* [PROVIDED DATA]:

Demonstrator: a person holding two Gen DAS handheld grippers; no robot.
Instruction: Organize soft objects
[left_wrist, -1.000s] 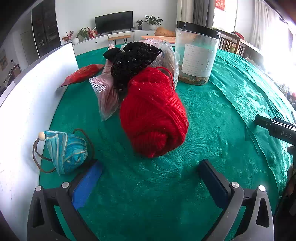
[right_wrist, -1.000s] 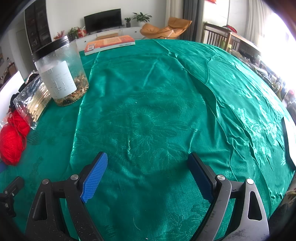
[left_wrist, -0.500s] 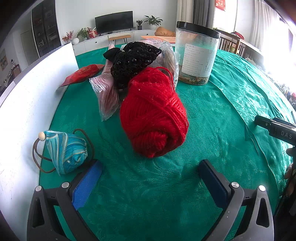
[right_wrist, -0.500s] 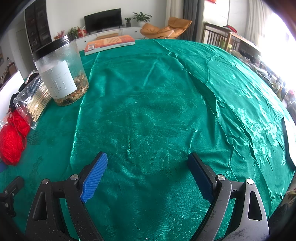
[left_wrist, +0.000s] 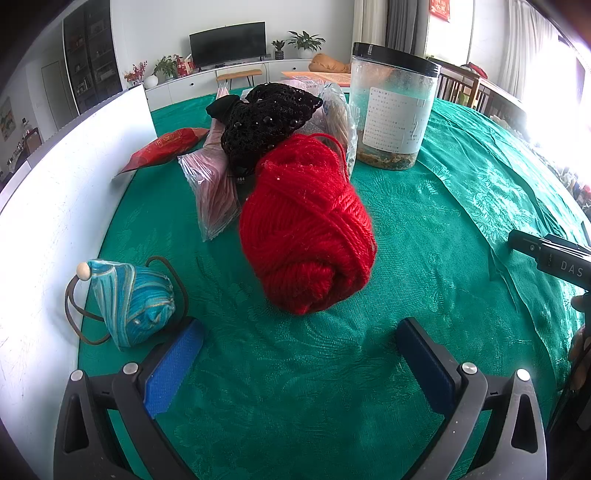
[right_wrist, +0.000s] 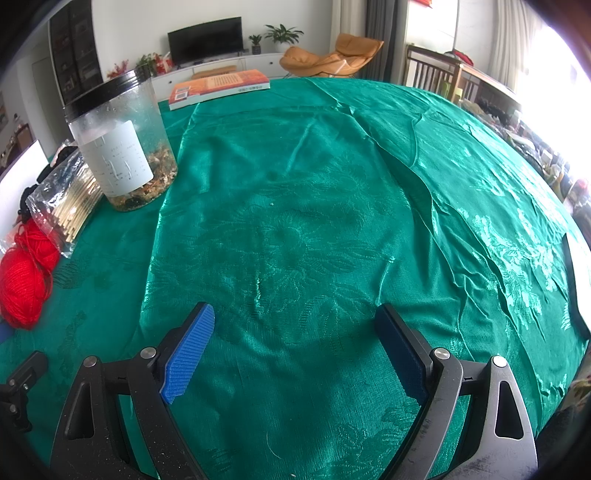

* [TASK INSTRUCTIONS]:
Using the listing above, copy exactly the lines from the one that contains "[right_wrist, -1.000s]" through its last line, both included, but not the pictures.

* [THE COMPLETED TASK]:
[right_wrist, -1.000s] 
[left_wrist, -0.500s] 
[right_wrist, -0.500s] 
[left_wrist, +0.000s] 
[right_wrist, +0.000s] 

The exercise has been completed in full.